*** The data ***

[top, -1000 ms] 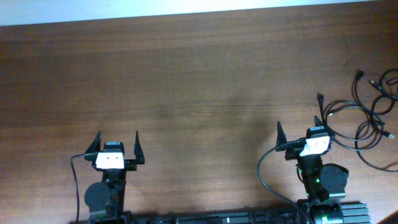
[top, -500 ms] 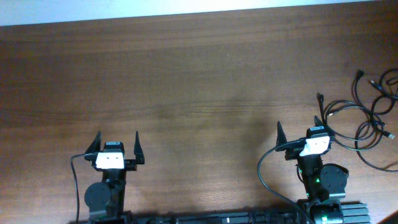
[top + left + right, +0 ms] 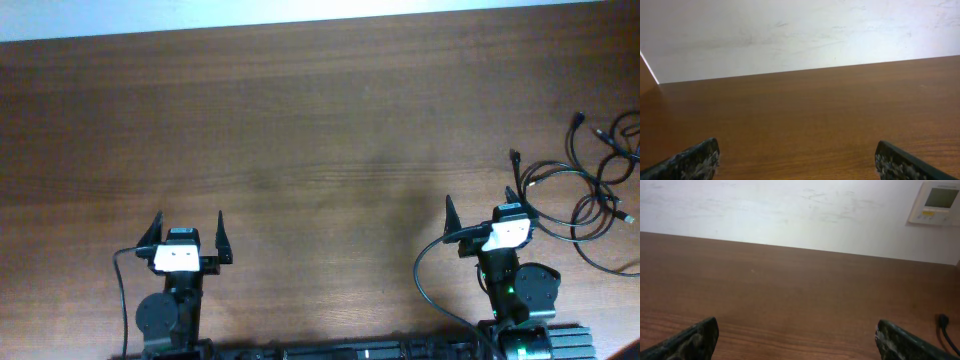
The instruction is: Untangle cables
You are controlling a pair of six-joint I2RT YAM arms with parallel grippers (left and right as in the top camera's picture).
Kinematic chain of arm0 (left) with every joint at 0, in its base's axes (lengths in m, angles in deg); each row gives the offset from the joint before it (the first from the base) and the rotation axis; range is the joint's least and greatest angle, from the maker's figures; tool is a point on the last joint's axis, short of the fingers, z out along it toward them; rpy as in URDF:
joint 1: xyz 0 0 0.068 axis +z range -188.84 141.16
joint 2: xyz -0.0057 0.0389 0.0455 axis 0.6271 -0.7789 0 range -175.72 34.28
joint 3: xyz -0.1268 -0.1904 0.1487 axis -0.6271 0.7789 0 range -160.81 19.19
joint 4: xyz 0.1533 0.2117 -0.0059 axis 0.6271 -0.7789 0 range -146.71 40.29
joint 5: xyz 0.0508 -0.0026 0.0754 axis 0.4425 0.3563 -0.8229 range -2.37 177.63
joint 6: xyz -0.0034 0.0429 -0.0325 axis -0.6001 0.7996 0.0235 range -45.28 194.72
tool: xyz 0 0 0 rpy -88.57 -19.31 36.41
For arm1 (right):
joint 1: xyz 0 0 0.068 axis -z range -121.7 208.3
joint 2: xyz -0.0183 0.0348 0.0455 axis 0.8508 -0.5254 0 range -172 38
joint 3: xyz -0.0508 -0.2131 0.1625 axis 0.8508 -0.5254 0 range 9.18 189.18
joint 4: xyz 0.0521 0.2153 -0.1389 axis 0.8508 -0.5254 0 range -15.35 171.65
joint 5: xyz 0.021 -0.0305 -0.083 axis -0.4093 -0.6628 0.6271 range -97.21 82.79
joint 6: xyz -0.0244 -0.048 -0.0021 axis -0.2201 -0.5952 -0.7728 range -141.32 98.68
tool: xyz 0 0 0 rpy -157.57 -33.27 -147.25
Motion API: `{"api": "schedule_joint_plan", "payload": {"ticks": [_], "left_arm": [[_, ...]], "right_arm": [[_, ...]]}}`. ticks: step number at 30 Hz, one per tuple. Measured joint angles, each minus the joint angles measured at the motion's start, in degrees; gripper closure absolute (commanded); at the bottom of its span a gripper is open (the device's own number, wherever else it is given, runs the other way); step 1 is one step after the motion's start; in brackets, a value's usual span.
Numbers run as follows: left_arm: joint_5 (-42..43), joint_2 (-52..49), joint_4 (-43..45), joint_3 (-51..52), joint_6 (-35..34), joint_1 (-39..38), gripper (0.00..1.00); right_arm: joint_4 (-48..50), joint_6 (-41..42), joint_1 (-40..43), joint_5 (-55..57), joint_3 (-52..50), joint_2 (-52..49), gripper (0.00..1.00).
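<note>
Cables [image 3: 590,178] near splayed right gripper [image 3: 480,206]; left gripper [image 3: 189,222] splayed too.

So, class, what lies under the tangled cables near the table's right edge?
Only the wooden table shows beneath the cables. Where cords cross, the lower strands are partly covered, and the bundle runs past the picture's right edge.

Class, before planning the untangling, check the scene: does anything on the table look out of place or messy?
Only the cables: loose overlapping loops crowded at the table's far right, running past the overhead picture's edge. Nothing looks spilled or damaged.
</note>
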Motion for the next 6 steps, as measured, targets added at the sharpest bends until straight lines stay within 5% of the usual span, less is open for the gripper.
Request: {"api": "schedule_joint_plan", "payload": {"ticks": [6], "left_arm": [[0.0,0.0,0.0,0.0,0.0,0.0,0.01]], "right_arm": [[0.0,0.0,0.0,0.0,0.0,0.0,0.01]]}}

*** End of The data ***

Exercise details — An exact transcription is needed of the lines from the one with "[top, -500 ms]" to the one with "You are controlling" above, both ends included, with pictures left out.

Output for this exercise —
[top, -500 ms] 
[top + left + right, +0 ms] 
The instruction is: Untangle cables
You are controlling a pair of six-joint I2RT YAM arms with parallel grippers (left and right as in the top camera's picture).

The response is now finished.